* Required action
Copy out the entries below exactly as they stand, but only from the line containing "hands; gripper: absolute" through the line containing "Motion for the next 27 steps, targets".

* Records to process
▶

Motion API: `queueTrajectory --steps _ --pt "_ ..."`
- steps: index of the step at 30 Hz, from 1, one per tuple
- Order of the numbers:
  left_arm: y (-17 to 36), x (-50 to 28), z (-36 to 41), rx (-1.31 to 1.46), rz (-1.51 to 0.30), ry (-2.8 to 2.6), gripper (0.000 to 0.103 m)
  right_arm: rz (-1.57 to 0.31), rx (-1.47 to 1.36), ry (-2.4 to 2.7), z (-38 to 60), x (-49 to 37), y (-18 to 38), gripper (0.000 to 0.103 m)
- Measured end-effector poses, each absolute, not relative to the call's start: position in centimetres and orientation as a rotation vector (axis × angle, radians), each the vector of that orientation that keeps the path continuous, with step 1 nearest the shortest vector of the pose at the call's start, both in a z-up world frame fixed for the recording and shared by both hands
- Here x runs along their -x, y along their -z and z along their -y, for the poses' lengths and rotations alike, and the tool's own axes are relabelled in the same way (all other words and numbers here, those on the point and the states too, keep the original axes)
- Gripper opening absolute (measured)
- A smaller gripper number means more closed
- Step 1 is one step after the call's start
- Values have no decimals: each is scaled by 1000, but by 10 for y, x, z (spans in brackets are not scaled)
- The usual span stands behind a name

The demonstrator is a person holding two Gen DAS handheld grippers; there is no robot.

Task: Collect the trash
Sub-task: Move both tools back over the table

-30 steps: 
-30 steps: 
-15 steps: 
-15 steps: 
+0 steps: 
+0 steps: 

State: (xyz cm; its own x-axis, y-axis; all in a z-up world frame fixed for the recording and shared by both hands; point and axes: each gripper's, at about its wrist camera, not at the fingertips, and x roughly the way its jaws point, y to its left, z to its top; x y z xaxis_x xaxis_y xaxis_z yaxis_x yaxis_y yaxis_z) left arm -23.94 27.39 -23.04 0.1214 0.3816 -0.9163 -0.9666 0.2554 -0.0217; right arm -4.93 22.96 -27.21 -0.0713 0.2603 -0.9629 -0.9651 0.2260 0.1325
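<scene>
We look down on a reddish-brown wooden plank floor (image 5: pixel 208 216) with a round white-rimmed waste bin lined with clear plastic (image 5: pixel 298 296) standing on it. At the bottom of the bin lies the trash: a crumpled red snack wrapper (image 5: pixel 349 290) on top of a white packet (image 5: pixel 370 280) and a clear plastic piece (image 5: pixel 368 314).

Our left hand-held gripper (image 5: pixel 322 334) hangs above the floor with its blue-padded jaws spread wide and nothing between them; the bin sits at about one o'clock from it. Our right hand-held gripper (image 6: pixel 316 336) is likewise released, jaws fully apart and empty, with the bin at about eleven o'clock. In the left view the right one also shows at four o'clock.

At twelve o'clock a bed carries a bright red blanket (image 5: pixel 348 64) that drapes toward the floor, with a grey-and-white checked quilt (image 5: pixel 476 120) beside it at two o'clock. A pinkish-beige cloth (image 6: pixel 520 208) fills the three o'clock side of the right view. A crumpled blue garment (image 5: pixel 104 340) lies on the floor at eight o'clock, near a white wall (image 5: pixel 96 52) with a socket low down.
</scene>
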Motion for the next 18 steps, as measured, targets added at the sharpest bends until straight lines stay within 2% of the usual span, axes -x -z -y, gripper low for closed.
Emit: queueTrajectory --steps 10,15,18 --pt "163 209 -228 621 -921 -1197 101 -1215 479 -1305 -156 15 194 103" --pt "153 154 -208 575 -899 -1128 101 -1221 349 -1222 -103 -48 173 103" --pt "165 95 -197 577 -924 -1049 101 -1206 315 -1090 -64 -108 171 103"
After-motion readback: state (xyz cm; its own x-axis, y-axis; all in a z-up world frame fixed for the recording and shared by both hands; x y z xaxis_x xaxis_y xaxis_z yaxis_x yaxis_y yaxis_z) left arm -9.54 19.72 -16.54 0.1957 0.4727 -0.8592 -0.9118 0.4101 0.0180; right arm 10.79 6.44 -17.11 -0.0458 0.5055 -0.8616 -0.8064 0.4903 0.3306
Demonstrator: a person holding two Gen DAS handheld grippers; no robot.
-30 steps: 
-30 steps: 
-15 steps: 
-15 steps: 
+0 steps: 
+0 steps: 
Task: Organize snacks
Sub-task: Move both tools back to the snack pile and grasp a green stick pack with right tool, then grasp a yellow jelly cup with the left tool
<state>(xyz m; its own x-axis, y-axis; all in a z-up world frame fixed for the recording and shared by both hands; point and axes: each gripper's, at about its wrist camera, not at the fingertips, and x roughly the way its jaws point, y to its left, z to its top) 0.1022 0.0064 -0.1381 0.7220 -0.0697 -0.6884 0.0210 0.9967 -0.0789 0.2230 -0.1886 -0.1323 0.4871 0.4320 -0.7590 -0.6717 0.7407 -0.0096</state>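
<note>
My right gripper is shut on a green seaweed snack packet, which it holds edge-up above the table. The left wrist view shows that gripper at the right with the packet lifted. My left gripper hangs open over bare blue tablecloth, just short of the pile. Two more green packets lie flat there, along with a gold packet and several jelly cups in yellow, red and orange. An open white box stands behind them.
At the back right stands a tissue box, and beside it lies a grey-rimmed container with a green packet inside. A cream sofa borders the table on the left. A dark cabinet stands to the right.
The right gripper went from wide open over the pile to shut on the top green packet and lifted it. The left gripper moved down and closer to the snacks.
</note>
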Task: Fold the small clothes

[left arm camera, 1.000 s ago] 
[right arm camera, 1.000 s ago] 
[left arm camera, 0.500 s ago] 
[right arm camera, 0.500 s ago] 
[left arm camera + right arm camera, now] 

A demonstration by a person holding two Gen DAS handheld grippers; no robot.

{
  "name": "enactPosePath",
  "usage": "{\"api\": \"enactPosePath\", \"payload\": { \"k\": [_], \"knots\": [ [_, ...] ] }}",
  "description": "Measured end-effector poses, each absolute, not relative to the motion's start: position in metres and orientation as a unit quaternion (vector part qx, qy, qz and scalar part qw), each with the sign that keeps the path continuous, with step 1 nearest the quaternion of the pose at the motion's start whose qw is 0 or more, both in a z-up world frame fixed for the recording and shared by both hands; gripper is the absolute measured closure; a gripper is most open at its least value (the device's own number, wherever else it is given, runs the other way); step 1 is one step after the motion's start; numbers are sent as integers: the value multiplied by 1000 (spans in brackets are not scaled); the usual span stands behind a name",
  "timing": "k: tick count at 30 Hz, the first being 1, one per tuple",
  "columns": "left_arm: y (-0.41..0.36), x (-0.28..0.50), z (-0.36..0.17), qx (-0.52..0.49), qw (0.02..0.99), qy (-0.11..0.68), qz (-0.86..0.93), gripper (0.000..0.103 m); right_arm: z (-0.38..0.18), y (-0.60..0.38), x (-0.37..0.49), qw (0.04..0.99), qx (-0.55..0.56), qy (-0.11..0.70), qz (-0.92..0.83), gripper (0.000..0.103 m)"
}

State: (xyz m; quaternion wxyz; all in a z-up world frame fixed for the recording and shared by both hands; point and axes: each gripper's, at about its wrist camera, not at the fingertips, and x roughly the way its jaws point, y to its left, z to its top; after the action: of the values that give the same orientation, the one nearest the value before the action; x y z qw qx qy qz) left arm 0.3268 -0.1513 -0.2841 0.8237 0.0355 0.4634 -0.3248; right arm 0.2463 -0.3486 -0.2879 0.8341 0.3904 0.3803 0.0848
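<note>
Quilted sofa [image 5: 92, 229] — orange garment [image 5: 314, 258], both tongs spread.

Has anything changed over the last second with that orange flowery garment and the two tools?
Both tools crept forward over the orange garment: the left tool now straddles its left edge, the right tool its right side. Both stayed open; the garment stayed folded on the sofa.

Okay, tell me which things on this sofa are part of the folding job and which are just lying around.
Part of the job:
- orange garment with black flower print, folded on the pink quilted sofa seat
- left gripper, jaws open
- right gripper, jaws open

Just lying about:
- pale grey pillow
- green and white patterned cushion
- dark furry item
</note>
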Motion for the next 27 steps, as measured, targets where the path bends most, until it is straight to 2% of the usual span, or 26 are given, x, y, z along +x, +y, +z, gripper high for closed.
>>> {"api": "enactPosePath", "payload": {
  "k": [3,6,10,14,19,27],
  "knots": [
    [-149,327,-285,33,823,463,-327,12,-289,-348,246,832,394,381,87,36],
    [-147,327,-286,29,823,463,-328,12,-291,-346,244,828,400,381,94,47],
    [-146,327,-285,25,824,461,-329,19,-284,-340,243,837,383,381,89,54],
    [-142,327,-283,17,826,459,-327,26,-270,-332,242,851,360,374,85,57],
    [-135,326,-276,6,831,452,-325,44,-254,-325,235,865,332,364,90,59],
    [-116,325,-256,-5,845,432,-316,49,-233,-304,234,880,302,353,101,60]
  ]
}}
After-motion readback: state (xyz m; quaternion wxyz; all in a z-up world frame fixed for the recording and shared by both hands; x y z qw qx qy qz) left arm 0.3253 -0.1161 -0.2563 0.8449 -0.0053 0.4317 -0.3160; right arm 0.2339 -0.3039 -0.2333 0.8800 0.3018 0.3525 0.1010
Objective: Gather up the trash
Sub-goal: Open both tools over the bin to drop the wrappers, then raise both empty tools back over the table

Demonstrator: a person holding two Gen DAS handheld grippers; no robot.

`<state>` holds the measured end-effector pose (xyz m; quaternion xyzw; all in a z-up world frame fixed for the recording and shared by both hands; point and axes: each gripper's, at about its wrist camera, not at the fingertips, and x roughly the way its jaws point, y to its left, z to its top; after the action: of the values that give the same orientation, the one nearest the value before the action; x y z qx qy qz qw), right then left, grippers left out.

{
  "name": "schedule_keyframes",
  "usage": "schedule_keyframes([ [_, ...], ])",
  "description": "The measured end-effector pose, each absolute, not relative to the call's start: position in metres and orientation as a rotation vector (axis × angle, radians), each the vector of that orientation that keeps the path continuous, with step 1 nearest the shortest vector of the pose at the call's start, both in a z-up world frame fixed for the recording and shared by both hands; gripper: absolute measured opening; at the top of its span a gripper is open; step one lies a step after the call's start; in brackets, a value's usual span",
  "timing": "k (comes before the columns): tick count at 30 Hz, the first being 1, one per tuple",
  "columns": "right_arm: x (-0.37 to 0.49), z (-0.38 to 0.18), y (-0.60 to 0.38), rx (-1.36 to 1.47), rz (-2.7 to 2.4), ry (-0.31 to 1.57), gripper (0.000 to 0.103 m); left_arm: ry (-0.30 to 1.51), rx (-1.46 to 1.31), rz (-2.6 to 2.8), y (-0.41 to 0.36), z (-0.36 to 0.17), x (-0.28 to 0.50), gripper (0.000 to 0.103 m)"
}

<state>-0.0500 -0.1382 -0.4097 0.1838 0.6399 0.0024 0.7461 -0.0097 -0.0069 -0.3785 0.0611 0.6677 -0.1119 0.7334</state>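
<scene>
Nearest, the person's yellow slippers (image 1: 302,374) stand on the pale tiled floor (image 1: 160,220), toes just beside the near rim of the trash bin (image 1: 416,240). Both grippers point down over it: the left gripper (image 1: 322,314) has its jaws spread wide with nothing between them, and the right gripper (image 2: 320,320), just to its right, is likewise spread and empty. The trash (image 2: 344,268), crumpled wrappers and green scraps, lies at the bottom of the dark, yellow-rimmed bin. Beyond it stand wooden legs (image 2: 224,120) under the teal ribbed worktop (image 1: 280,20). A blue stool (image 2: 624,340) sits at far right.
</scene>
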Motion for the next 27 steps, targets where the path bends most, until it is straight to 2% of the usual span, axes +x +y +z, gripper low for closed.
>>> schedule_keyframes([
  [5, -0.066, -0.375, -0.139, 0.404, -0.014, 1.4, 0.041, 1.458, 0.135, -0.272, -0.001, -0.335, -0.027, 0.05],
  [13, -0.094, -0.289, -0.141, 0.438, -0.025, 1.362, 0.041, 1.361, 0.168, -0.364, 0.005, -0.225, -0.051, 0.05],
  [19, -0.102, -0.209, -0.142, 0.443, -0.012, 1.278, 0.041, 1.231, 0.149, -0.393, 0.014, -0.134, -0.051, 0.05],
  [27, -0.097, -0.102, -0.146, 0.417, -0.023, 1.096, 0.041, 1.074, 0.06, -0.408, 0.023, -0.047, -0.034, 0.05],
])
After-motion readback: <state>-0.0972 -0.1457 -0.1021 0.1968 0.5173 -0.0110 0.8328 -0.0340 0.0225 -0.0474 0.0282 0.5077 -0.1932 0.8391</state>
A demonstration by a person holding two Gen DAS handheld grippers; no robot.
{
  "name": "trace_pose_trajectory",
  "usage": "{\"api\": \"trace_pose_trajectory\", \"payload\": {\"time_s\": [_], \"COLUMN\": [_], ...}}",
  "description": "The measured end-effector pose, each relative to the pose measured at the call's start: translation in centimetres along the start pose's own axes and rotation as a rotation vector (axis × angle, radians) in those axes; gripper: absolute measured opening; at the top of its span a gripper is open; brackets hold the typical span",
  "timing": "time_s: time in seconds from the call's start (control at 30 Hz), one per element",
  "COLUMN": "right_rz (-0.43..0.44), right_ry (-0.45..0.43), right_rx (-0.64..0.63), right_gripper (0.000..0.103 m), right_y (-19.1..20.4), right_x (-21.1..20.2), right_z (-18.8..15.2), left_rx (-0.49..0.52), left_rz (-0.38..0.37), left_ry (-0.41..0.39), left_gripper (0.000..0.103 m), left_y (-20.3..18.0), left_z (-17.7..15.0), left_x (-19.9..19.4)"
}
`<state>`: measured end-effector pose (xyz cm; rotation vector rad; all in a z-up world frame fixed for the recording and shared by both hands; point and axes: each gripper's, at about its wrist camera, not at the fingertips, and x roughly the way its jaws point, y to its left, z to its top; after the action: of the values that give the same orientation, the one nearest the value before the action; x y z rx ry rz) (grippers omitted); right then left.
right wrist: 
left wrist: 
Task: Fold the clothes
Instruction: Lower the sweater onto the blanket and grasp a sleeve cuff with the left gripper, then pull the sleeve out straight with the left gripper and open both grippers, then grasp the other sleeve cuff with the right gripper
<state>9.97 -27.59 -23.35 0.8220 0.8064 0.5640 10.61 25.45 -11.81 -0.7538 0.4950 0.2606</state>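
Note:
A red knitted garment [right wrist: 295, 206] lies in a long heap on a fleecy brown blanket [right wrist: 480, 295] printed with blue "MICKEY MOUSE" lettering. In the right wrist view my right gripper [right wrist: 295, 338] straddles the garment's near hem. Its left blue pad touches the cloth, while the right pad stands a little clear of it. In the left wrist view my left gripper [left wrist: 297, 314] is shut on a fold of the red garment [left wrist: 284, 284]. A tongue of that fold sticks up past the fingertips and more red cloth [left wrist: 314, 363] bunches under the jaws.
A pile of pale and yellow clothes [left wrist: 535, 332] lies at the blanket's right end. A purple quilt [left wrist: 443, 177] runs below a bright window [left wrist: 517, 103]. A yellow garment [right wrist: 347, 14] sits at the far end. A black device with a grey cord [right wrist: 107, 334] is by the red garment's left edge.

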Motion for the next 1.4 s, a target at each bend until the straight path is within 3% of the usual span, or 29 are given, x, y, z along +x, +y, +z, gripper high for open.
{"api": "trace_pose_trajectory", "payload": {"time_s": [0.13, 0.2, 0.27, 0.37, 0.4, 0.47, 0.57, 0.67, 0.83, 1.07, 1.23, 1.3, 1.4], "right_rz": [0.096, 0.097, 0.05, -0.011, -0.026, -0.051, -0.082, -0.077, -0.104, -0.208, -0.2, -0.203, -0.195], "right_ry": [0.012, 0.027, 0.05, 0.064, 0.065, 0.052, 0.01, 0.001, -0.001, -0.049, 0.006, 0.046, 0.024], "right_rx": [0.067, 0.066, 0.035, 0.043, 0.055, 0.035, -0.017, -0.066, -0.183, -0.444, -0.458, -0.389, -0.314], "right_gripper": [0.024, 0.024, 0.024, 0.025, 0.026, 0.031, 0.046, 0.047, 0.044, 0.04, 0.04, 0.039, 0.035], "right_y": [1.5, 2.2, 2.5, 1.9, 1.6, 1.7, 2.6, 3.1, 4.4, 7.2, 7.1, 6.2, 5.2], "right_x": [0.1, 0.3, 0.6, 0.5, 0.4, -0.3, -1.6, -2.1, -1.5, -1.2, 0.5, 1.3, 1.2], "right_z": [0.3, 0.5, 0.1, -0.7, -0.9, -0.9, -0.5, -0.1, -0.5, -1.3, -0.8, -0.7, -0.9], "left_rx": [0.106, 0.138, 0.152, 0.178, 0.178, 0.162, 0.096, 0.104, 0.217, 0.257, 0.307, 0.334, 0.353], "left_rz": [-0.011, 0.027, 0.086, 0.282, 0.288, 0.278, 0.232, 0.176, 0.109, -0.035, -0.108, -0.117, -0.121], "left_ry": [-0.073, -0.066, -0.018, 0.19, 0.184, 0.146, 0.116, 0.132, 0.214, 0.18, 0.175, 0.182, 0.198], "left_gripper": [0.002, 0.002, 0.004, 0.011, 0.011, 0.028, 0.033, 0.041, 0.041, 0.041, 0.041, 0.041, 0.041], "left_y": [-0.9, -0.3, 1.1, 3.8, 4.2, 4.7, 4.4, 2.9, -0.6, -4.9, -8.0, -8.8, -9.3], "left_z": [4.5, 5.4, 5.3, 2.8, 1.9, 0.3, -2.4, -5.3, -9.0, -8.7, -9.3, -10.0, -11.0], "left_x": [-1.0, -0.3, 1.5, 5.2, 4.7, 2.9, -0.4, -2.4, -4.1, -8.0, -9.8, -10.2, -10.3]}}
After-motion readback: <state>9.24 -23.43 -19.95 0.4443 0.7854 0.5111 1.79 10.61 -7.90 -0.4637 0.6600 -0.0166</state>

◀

* Answer for the task
  "description": "The measured end-effector pose, each absolute, not relative to the call's start: position in metres and orientation as a rotation vector (axis × angle, radians), each the vector of that orientation that keeps the path continuous, with step 1 nearest the shortest vector of the pose at the call's start, both in a z-up world frame fixed for the recording and shared by both hands; gripper: absolute measured opening; at the top of its span a gripper is open; step one lies a step after the call's start; in brackets, a value's usual span",
  "timing": "k (comes before the columns): tick count at 30 Hz, the first being 1, one per tuple",
  "columns": "right_arm: x (-0.37 to 0.49), z (-0.38 to 0.18), y (-0.60 to 0.38), rx (-1.36 to 1.47), rz (-2.7 to 2.4), ry (-0.31 to 1.57), gripper (0.000 to 0.103 m); left_arm: ry (-0.30 to 1.51), rx (-1.46 to 1.31), rz (-2.6 to 2.8), y (-0.41 to 0.36), z (-0.36 to 0.17), x (-0.28 to 0.50), gripper (0.000 to 0.103 m)"
}

<state>-0.0500 -0.1382 -0.4097 0.1838 0.6399 0.0024 0.7461 -0.0097 -0.0069 -0.3785 0.0611 0.6677 -0.1119 0.7334</state>
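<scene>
Nearest, the person's yellow slippers (image 1: 302,374) stand on the pale tiled floor (image 1: 160,220), toes just beside the near rim of the trash bin (image 1: 416,240). Both grippers point down over it: the left gripper (image 1: 322,314) has its jaws spread wide with nothing between them, and the right gripper (image 2: 320,320), just to its right, is likewise spread and empty. The trash (image 2: 344,268), crumpled wrappers and green scraps, lies at the bottom of the dark, yellow-rimmed bin. Beyond it stand wooden legs (image 2: 224,120) under the teal ribbed worktop (image 1: 280,20). A blue stool (image 2: 624,340) sits at far right.
</scene>
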Motion for the next 27 steps, targets where the path bends most, until it is straight to 2% of the usual span, axes +x +y +z, gripper low for closed.

With this, the answer is done.